PATH muddle
Family insists 15-year-old no longer benefiting, but programme says she is
ONE St Catherine family is puzzled by what they say is their 15-year-old’s removal from the Programme of Advancement Through Health and Education (PATH), though the
local office for the social protection programme is insisting that the teen has been receiving benefits.
Having relocated from Cheesefield district in Linstead, St Catherine, to West Prospect just outside of Bog Walk, more than two years ago, the relatives of Charlemont High School student Vaniecia Burke say, since then, she has not received PATH benefits.
Her aunt Venlonge Robinson told the Jamaica Observer last Monday during a visit to the community that scores of letters sent to the Ministry of Education and the Ministry of Labour and Social Security have proven unsuccessful in getting Vaniecia back on the programme.
The teen became a PATH beneficiary in primary school, her aunt said, but she was allegedly arbitrarily removed from the programme after the family relocated in 2018, despite no improvement in their living condition.
Robinson also shared that Charlemont High’s administration had written to the education ministry on the teen’s behalf.

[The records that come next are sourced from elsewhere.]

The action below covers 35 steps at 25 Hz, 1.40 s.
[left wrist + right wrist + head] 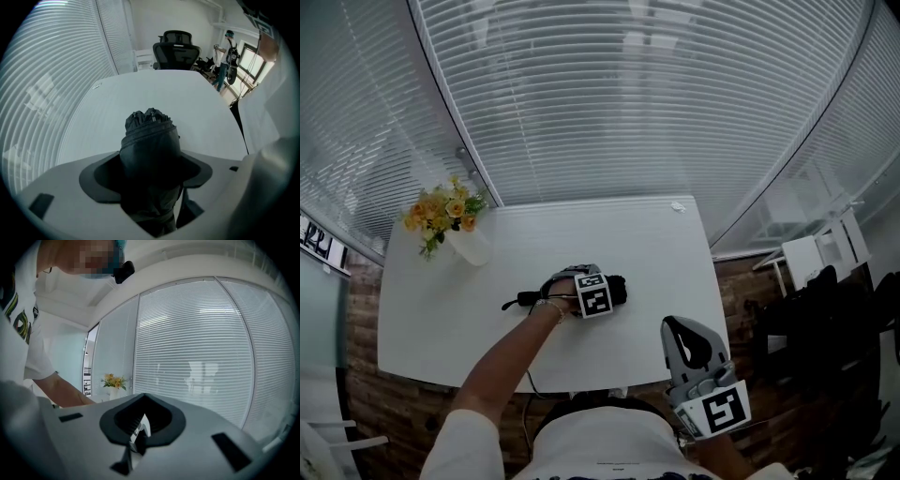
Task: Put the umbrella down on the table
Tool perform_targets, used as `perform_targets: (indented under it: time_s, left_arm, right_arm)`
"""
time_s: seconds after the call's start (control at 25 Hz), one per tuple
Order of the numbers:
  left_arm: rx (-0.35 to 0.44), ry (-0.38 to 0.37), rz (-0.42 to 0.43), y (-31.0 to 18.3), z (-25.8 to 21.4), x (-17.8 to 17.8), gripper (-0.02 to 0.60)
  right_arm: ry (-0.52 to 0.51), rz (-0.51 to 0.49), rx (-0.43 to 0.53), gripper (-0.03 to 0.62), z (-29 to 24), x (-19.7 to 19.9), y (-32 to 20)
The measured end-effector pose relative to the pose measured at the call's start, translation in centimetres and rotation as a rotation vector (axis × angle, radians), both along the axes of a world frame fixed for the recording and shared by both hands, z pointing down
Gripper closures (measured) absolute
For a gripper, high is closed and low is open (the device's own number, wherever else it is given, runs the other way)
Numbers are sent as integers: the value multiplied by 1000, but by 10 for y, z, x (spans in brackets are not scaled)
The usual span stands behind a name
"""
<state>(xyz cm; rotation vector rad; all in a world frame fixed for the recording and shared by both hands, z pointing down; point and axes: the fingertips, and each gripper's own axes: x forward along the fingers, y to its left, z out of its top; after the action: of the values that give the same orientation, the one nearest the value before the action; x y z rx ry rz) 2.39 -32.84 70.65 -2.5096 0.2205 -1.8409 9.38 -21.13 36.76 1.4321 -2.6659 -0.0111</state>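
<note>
A black folded umbrella [619, 289] lies across the middle of the white table [656, 234], its strap end pointing left. My left gripper [581, 292] points steeply down over it, with the person's hand around the gripper. In the left gripper view the umbrella [150, 136] fills the space between the wide-spread jaws, with a slim gap showing beside it, so the left gripper [151, 164] is open around it. My right gripper [682, 333] hovers level off the table's front right corner, empty. In its own view the right gripper [139, 430] has its pads together.
A white vase of yellow flowers [450, 220] stands at the table's back left corner. Slatted blinds behind glass run along the far side. A black office chair [176, 49] and a standing person [228, 51] are beyond the table's far end.
</note>
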Motion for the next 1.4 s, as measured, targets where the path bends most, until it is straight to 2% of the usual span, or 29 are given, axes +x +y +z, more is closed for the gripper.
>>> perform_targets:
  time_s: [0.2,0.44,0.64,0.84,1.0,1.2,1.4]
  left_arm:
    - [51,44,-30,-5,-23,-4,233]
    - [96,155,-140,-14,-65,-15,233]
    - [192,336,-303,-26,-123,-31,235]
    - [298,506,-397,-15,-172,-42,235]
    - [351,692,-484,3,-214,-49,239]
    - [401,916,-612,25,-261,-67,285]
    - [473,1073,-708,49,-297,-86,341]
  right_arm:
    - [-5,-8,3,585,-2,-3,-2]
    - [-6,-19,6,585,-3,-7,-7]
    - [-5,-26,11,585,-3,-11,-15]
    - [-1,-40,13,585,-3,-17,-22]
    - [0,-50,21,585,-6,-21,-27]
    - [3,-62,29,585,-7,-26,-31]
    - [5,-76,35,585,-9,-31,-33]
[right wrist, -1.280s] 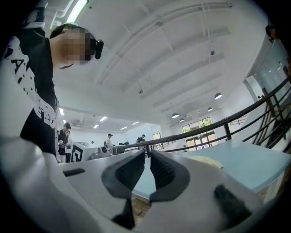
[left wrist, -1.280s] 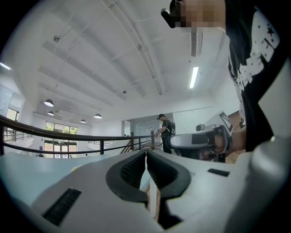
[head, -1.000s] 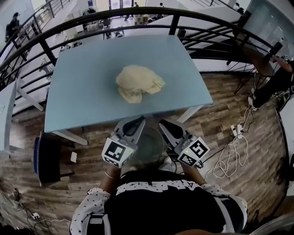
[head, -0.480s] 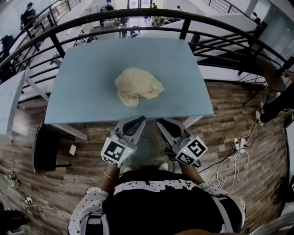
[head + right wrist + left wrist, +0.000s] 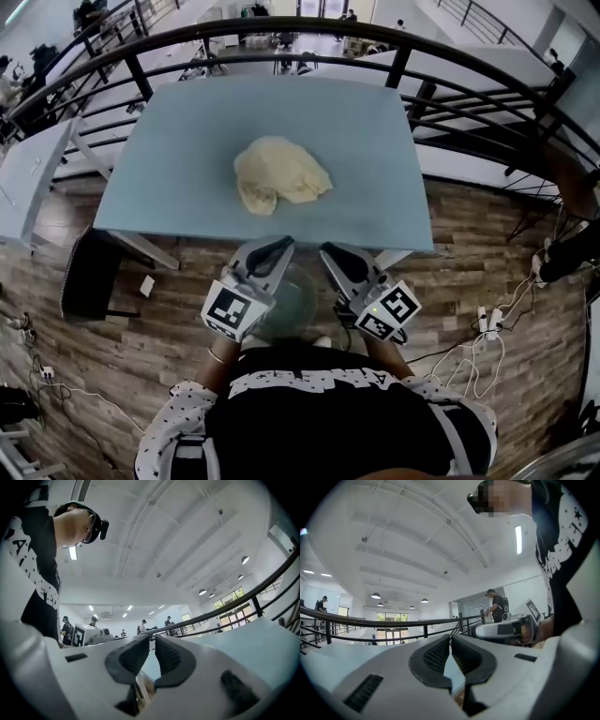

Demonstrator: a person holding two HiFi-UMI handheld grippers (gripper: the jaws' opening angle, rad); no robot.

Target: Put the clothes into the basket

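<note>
Crumpled cream cloth heap point(image 5: 279, 173) on smooth pale-blue rectangular table point(image 5: 169, 159)

**A:** What are the jaws of the left gripper point(image 5: 451, 641) doing?

**B:** They are closed tip to tip. The dark ribbed pads point(image 5: 436, 656) meet with nothing caught between them. Lower down, a narrow gap shows a sliver of pale blue table point(image 5: 453, 670).

**A:** And past the tips?

**B:** A black railing point(image 5: 370, 620) runs across, with bright windows point(image 5: 393, 618) far behind it. At the right, the right gripper point(image 5: 501, 629) sits close by. A person in a cap and backpack point(image 5: 496, 605) stands further back.

**A:** Overhead?

**B:** There is a white ceiling with round lamps point(image 5: 376, 595) and one strip light point(image 5: 518, 539). A black shirt point(image 5: 555, 550) with white print fills the right edge.
</note>
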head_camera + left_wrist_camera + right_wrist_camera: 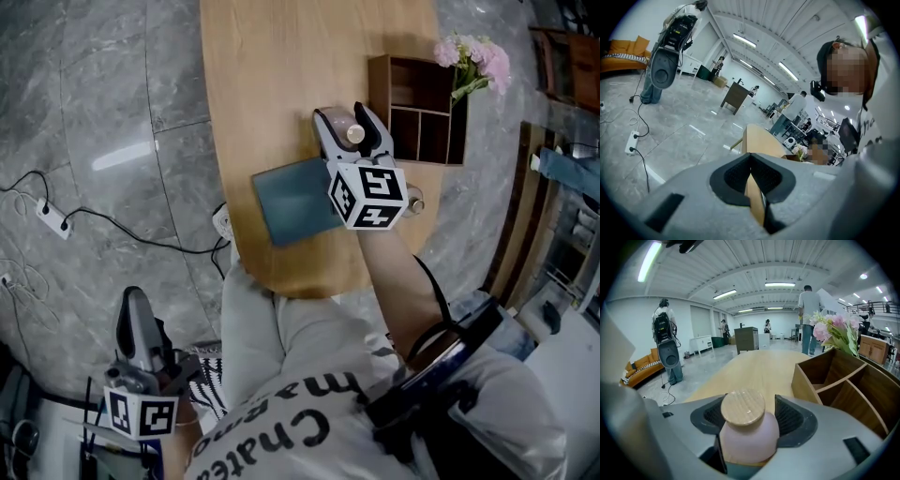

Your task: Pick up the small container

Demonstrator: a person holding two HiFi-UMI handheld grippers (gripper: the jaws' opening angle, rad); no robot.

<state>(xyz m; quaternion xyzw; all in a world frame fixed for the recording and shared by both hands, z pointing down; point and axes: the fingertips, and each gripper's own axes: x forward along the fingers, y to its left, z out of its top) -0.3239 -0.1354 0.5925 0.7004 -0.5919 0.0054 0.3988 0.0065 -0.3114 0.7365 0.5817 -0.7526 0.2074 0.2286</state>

A response was received informing them that reverification would have to take place before Vaniecia could be readmitted to the programme.
A commitment was reportedly made to send officers to the new residence to “reverify her living condition”.
“Since 2018 she hasn’t been receiving any benefits and I’m sadly disturbed. I have been working with her mother to get stuff, because in this pandemic the Government has been doing a lot to assist PATH students and she has not gotten anything,” Robinson told the Observer.
“We’ve gone to the school to get a letter from Charlemont to take to the local PATH office, and they’re saying that they need to reverify, but none of that has been done. She has not gotten anything at all. For over two years now we’ve been trying [with] many letters and many phone calls, and no one is coming out to check,” she said.
However, the family was recently contacted by the local PATH office and told that Vaniecia was never taken off the programme, and that records indicate that she has been receiving benefits.
The family is, however, contesting this and questioning the management of the Government-run programme.
Vaniecia, who started grade 10 last Monday, has had to go without lunch countless times in the past, her aunt claimed.
She said, too, on many occasions the child has left home with only bus fare.
Teachers who are aware of her situation would sometimes provide lunch, her aunt said.
With the novel coronavirus pandemic raging and online classes now mandatory across the island, the schoolgirl’s mother, Annabell Robinson, has had to borrow a laptop for her to participate in classes.
But her participation is usually shortlived, as her access to lessons ends whenever her mother, a housekeeper, leaves for work.
Vaniecia uses data from her mother’s phone to create a hotspot connection.
“It is really an in-need case. We are not trying to deceive anybody by trying to get her back on the programme. As you can see, it’s a crazy miracle work for us to get one of the Government houses and we’re still in need. So she desperately needs this. I’m not just her aunt, I’m her godmother [too], so it’s also my responsibility to see to it that she gets the help she needs.
“I buy a lot of uniforms. I buy a lot of books. Even now I’m sending to go buy books for her to do her thing online. So that’s how she has been getting help. Her mom is a single parent and she is not the only child. So this is really needed, and it’s just for them to take the time and come and reverify.
“So we are puzzled as to why she was removed and why it is taking so long to get her back on the programme. We have an intimacy with hunger at times,” Robinson said, adding that the next course of action is to “lobby the prime minister”.